I have written a C# library which has a method to count words from multiple passages of text in parrallel. The passages of text are given as character streams where there is a random delay each time getnextchar()
is called. My library method has to take an array of these character streams and return a combined word-frequency count. To do this I have a safely shared word-frequency data structure and a thread to read each character stream and update the shared collection. When all the threads have completed then I return the data structure to the client application.
The client application needs interim results of the combined word counting every 10 seconds. To do this I use a delegate to call back the client every 10 seconds with the results untill all of the worker threads have completed, after which I return the final results to the client.
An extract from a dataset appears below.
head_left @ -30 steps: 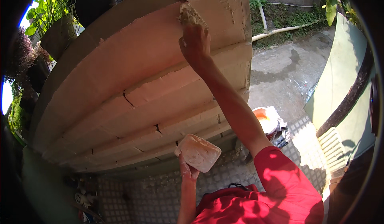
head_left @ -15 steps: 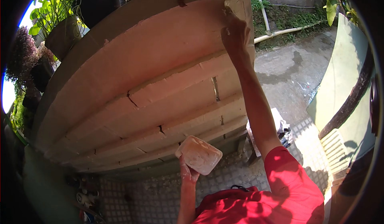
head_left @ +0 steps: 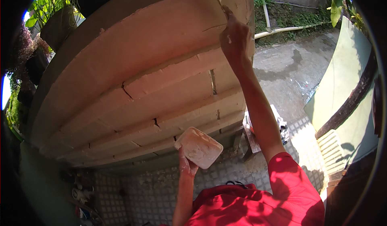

My problem is that when I callback the client with the interim results I have to lock my shared data structure and wait for the client application to return from the callback before I can un-lock it. Whilst the callback is executing all of the worker threads are blocked waiting for the lock on the data structure. This doesnt seem like a sensible thing to do, because I dont think I should rely or trust the client code to return promptly or even at all. However they only other way I can think of doing it which does not rely on the client code is to make a copy or snapshot of my data structure and pass that to the client through the callback. This is at the expense of memory and computation but once the copy is made the workers can continue updating the shared collection and the callback can do whatever it wants.
My question is two fold:
1) Which is the lesser of two evils, allowing the possibility of a bad client callback implementation to block the workers, or periodically performing an expensive operation.
2)Is there a way to solve this problem which doesnt do either of the above?